What to work on
The entire listing is to be repeated verbatim.

▼

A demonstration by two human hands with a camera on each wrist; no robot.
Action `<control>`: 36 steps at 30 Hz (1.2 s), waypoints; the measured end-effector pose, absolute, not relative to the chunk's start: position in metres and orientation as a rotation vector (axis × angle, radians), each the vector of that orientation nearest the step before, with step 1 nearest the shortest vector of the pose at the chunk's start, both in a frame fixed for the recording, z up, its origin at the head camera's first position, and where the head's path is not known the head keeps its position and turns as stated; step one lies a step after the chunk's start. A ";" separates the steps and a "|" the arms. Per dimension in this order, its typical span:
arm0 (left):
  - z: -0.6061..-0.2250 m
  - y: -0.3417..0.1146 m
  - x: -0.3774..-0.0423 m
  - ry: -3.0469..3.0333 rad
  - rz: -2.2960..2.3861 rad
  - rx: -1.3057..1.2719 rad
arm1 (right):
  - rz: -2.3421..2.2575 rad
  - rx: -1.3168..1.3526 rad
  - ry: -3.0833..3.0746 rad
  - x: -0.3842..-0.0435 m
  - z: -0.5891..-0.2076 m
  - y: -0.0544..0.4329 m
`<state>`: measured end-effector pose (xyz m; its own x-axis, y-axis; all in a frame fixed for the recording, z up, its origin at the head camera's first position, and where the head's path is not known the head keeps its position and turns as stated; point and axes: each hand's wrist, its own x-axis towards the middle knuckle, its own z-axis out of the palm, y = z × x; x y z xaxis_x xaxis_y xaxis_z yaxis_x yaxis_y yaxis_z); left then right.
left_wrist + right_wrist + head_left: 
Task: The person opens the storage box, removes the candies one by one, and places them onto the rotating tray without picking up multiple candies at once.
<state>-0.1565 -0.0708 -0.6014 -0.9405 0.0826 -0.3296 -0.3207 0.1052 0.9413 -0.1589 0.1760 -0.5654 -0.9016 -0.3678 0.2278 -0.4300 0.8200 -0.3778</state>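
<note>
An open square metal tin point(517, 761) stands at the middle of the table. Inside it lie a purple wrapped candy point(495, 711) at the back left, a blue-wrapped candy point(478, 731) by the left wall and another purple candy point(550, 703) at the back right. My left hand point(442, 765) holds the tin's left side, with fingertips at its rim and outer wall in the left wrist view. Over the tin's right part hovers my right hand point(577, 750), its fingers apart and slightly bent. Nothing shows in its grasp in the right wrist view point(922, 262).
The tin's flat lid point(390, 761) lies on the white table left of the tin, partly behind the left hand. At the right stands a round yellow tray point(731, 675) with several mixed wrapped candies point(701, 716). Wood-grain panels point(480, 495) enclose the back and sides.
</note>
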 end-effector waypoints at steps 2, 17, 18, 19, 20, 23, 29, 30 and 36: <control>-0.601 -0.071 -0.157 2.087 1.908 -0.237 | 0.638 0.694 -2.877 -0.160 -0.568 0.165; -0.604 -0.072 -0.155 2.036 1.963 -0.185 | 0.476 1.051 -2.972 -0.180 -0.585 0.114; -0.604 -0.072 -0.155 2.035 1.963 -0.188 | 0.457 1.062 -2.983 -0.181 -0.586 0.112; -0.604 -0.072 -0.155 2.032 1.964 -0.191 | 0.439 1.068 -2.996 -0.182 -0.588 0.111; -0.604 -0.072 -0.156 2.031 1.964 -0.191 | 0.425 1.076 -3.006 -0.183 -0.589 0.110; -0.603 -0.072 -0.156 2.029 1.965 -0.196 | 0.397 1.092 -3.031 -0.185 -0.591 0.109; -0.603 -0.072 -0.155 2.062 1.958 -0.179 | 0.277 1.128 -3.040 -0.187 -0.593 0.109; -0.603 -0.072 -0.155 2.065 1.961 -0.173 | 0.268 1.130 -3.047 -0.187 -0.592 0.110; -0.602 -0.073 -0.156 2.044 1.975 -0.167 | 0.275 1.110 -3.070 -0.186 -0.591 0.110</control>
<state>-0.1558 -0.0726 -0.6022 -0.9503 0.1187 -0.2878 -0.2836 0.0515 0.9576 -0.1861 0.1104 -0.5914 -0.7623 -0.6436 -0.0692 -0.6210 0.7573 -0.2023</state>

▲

Reply to the exercise
A demonstration by two human hands with a camera on each wrist; no robot.
Action `<control>`: 36 steps at 30 Hz (1.2 s), waypoints; the measured end-effector pose, absolute, not relative to the chunk's start: position in metres and orientation as a rotation vector (axis × angle, radians), each the vector of that orientation nearest the step before, with step 1 nearest the shortest vector of the pose at the chunk's start, both in a frame fixed for the recording, z up, its origin at the head camera's first position, and where the head's path is not known the head keeps its position and turns as stated; step one lies a step after the chunk's start. A ";" separates the steps and a "|" the arms. Per dimension in this order, its typical span:
arm0 (left):
  - z: -0.6061..-0.2250 m
  - y: -0.3417..0.1146 m
  - x: -0.3774..-0.0423 m
  - ry: -3.0469..3.0333 rad
  - rz: -2.2960..2.3861 rad
  - rx: -1.3057..1.2719 rad
arm1 (right):
  - rz: -2.3421..2.2575 rad
  - rx: -1.3168..1.3526 rad
  - ry: -3.0833..3.0746 rad
  - x: -0.3842..-0.0435 m
  - z: -0.5891..-0.2076 m
  - y: -0.0544..0.4329 m
`<state>`: measured end-effector pose (xyz m; its own x-axis, y-axis; all in a frame fixed for the recording, z up, its origin at the head camera's first position, and where the head's path is not known the head keeps its position and turns as stated; point and axes: each hand's wrist, its own x-axis towards the middle knuckle, its own z-axis out of the palm, y = z × x; x y z xaxis_x xaxis_y xaxis_z yaxis_x yaxis_y yaxis_z); left then right.
left_wrist + right_wrist + head_left: 
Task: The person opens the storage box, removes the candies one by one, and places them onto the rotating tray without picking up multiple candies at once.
<state>-0.1565 -0.0708 -0.6014 -0.9405 0.0826 -0.3296 -0.3207 0.1052 0.9413 -0.1589 0.1760 -0.5654 -0.9016 -0.3678 0.2278 -0.4300 0.8200 -0.3778</state>
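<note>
An open square metal tin point(517, 761) stands at the middle of the table. Inside it lie a purple wrapped candy point(495, 711) at the back left, a blue-wrapped candy point(478, 731) by the left wall and another purple candy point(550, 703) at the back right. My left hand point(442, 765) holds the tin's left side, with fingertips at its rim and outer wall in the left wrist view. Over the tin's right part hovers my right hand point(577, 750), its fingers apart and slightly bent. Nothing shows in its grasp in the right wrist view point(922, 262).
The tin's flat lid point(390, 761) lies on the white table left of the tin, partly behind the left hand. At the right stands a round yellow tray point(731, 675) with several mixed wrapped candies point(701, 716). Wood-grain panels point(480, 495) enclose the back and sides.
</note>
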 end-effector waypoints at steps 2, 17, 18, 19, 20, 23, 29, 30 and 36: <control>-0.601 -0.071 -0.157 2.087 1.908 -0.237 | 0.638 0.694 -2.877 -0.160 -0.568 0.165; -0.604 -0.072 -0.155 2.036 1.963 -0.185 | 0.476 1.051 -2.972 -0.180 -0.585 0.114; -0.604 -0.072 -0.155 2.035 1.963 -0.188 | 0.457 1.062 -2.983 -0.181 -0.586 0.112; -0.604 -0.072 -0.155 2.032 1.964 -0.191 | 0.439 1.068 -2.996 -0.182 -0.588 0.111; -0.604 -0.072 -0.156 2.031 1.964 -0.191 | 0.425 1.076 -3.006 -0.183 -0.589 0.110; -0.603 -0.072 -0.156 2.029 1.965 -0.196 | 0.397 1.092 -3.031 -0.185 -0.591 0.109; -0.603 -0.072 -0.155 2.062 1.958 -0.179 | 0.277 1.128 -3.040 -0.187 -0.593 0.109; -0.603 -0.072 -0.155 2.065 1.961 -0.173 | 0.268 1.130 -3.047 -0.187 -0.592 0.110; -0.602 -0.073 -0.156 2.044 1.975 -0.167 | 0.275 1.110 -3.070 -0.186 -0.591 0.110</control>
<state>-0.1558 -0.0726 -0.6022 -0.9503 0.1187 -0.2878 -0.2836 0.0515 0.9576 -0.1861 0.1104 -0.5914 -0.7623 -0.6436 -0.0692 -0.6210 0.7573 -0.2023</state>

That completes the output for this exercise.